Il faut éviter toute comparaison. Et, même si c’est très compliqué, faire comme si cette affaire Rosie Larsen n’était pas la transposition américaine, mais la petite cousine de l’affaire Nanna Birk Larsen. Car au-delà même de la question du nombre d’épisodes (26 en tout contre 20 dans la version danoise) et de l’identité du meurtrier, les différences pullulent.

Pourtant une chose demeure, la plus importante : le caractère envoûtant de cette enquête. Dans la version US, on est davantage dans le fiasco, l’engrenage fatal, la culture du mensonge, les magouilles politiques et la dissimulation, là où "Forbrydelsen" était bâtie sur l’errance, la tragédie humaine et la tension psychologique constante. Le modèle danois est encore plus étoffé (presque étouffant) et complexe que son disciple, malgré d’évidentes dispositions américaines. Parce que, soyons clairs, Mireille Enos (Sarah Linden) est formidable dans son rôle d’enquêtrice obsessionnelle et jusqu’au-boutiste et les partitions interprétées par les parents Mitch et Stan Larsen (la douleur, la colère, la dérive et le deuil) sont d’une incroyable justesse, comme celle de Stephen Holder (Joel Kinnaman), partenaire nébuleux et résolument marginal de Linden.

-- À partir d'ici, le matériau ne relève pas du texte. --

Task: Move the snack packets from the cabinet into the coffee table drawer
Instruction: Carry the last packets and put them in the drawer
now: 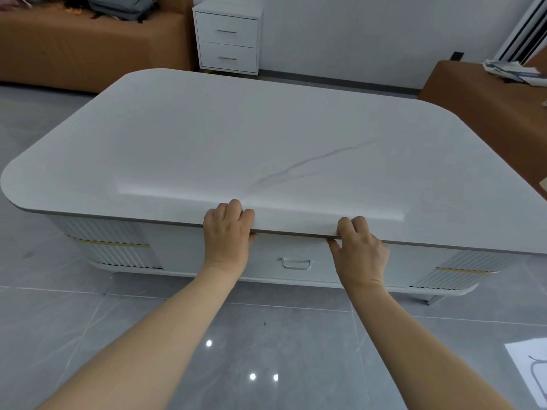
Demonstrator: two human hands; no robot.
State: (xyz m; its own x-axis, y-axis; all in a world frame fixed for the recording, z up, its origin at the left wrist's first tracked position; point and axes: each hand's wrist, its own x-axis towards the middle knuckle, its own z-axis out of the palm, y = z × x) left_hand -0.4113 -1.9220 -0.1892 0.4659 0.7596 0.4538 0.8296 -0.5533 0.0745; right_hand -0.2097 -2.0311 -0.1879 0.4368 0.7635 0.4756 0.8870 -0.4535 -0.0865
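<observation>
1. Snack packets: none in view, neither on the coffee table nor in either hand.
2. Drawer sits shut under the middle of the table top's near edge. Its metal handle is untouched, between the two wrists.
3. Left hand and right hand each grip that near edge, fingers curled over it, thumbs beneath.
4. Likely best next: drop one hand to the handle and pull straight back. The other hand steadies the edge, so the drawer slides without skewing.
5. Cabinet, white, both its drawers shut, stands beyond the far edge by the wall. The packets are presumably inside.
6. Writing: none readable. Papers past the far right corner are too small to read. A floor sheet shows only a drawn line.
</observation>
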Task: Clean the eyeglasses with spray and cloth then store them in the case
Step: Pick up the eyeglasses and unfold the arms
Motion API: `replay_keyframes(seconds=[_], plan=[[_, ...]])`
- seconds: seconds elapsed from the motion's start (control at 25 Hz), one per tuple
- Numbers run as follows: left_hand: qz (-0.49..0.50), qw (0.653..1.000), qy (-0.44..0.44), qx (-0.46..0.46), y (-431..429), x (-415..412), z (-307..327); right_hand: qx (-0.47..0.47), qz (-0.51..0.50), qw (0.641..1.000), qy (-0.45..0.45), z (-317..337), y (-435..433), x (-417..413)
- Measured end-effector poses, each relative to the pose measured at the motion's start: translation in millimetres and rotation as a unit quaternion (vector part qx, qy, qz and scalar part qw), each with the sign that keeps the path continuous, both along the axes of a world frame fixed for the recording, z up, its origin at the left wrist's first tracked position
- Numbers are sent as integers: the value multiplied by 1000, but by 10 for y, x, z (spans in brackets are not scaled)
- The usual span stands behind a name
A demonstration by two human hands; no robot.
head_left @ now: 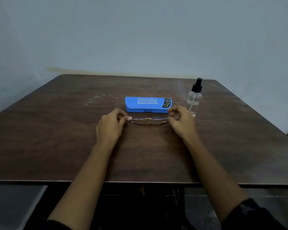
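Thin metal-framed eyeglasses [148, 120], folded, lie on the dark wooden table [56, 130] in front of me. My left hand [111, 127] pinches the frame's left end and my right hand [181, 122] pinches its right end. Just behind the glasses lies a closed blue case [147, 104] with white print on its lid. A clear spray bottle [194, 98] with a black nozzle stands upright to the right of the case, close behind my right hand. I see no cloth.
The table's back edge meets a pale blue-grey wall [140, 39]. The front edge runs just below my forearms. A grey surface [12, 201] shows below the table at the lower left.
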State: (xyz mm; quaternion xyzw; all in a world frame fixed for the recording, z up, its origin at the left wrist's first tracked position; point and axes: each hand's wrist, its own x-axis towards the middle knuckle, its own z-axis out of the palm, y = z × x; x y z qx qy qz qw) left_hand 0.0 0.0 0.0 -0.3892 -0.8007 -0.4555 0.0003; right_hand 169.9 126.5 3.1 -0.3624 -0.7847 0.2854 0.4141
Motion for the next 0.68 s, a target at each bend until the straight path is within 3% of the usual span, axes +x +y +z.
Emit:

Et cela, même si le casting danois a ce côté à la fois inéluctable et proche, universel qui embarque le spectateur malgré lui. Disons que la version américaine, bluffante lorsqu’il s’agit d’abandonner ses vieux réflexes à l’image (ambiances grises, délavées, presque suintantes, personnages bien loin du charisme hollywoodien, errements policiers), est parfois reprise par de vieux démons narratifs pour bâtir les récits secondaires (cf. les problèmes personnels de Linden).

La grande réussite de Veena Sud est d’être parvenue à créer un récit qui ne ressemble pas, a priori, à une série américaine même si quelques accents demeurent, qui s’éloignent pourtant suffisamment du style "procédural classique" progressant grâce aux actions, révélations et contretemps.

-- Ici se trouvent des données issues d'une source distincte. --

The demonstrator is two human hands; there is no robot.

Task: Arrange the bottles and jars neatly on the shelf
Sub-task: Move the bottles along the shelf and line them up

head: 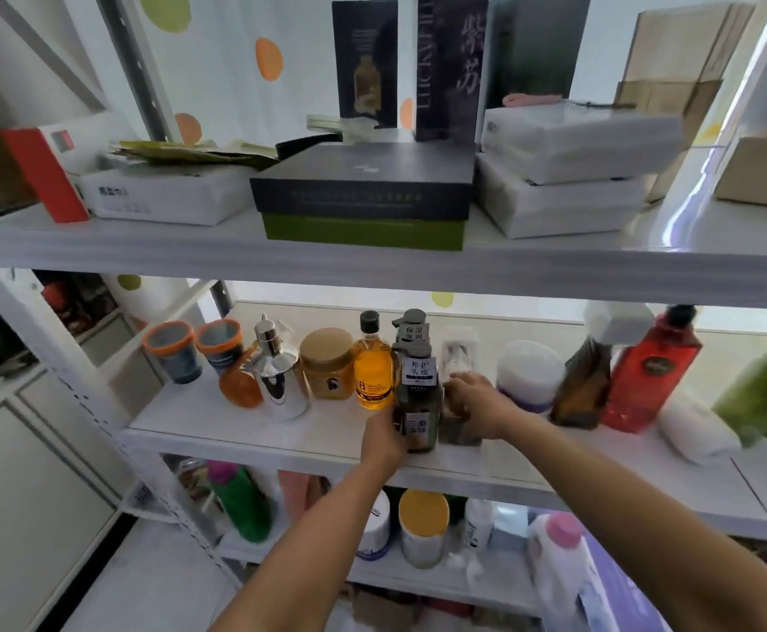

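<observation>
On the middle shelf (281,437) stands a row of bottles and jars. My left hand (383,437) grips the lower left side of a dark green pump bottle (418,403) with white labels. My right hand (475,403) is closed on a second dark bottle (461,433) just to its right, mostly hidden by my fingers. Left of them stand an amber bottle (374,369), a yellow jar with a tan lid (328,364), a chrome pump dispenser (279,374), an orange bottle (239,387) and two orange-rimmed cups (174,353). A white jar (529,374), a brown bottle (582,390) and a red pump bottle (650,371) stand to the right.
Green bottles (764,399) and a white object (696,431) sit at the far right of the shelf. The upper shelf (144,253) carries boxes and white packs. The lower shelf holds a green bottle (240,499), a yellow-capped jar (423,526) and other containers.
</observation>
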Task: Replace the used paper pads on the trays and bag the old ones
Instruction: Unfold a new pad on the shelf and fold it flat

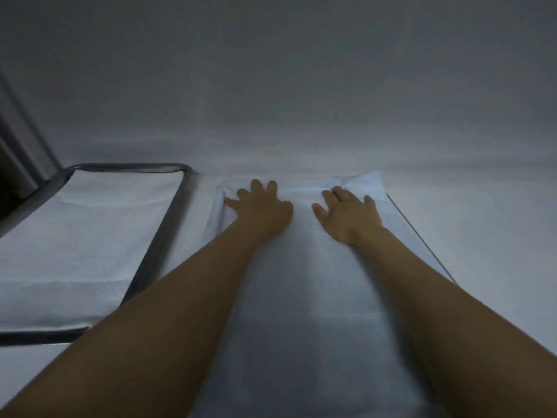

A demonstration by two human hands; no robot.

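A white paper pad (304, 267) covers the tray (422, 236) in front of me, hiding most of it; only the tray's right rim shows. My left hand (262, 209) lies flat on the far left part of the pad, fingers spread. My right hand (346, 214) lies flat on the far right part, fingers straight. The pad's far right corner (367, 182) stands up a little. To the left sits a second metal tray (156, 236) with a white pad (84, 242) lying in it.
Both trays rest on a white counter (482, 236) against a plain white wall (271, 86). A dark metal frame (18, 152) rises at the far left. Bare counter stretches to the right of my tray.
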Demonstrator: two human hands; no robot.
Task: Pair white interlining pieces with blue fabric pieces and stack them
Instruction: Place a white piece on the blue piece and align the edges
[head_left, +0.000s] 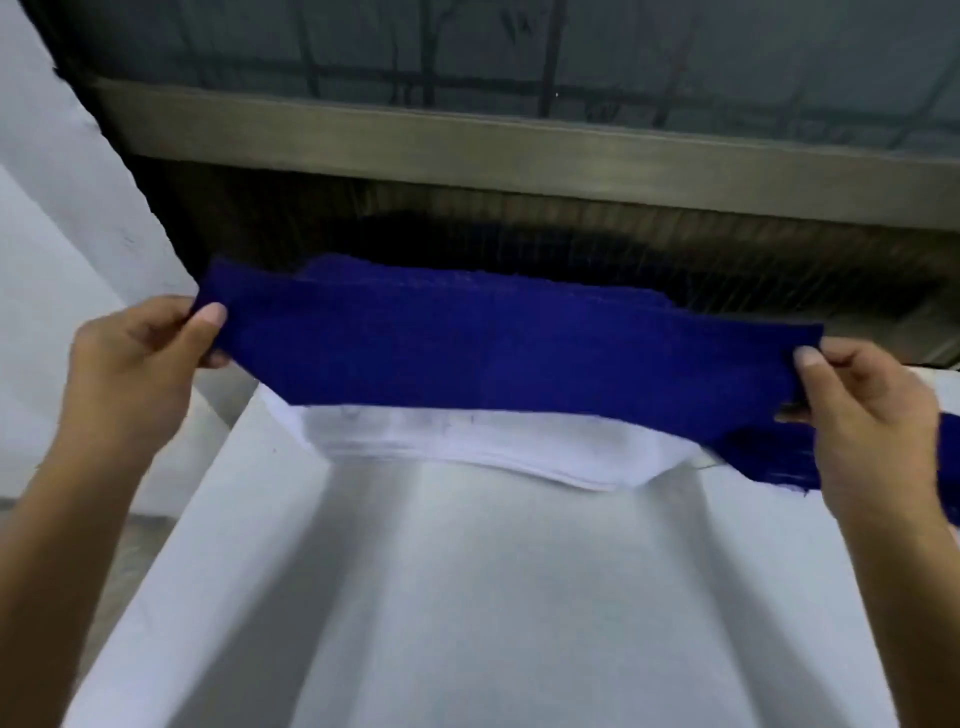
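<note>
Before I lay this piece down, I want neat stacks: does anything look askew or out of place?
The stack of white interlining pieces lies skewed on the white table, layers fanned at its right corner. Loose dark blue fabric bunches beside that corner, by the right hand. The long blue fabric strip held taut looks fine.

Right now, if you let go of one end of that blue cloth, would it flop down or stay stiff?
Probably flop: the blue cloth looks thin and soft, and it is held taut between the left hand and right hand. It seems light, since mere pinches at its ends carry it.
</note>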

Créatrice de l’excellente "Cold Case", série spécialiste des atmosphères contrastées, Veena Sud réussit à transposer à l’écran une Seattle qui suinte de la première à la dernière image : il y fait froid, humide, détrempé, le paysage est délavé comme la vie des protagonistes, à un point tel qu’on ne sait plus très bien où l’on se trouve. Cette patrie de la pluie existe-t-elle vraiment ? Les trombes d’eau effacent les repères des acteurs comme ceux des spectateurs.

Consciente du succès de son modèle à l’international, The Killing US ose un développement différent, dans cette seconde partie d’enquête, qui mènera à un meurtrier inédit, histoire de maintenir le suspense pour ceux qui auraient suivi l’affaire originelle danoise. Et au cas où vous vous poseriez la question : oui, le voyage vaut largement le détour.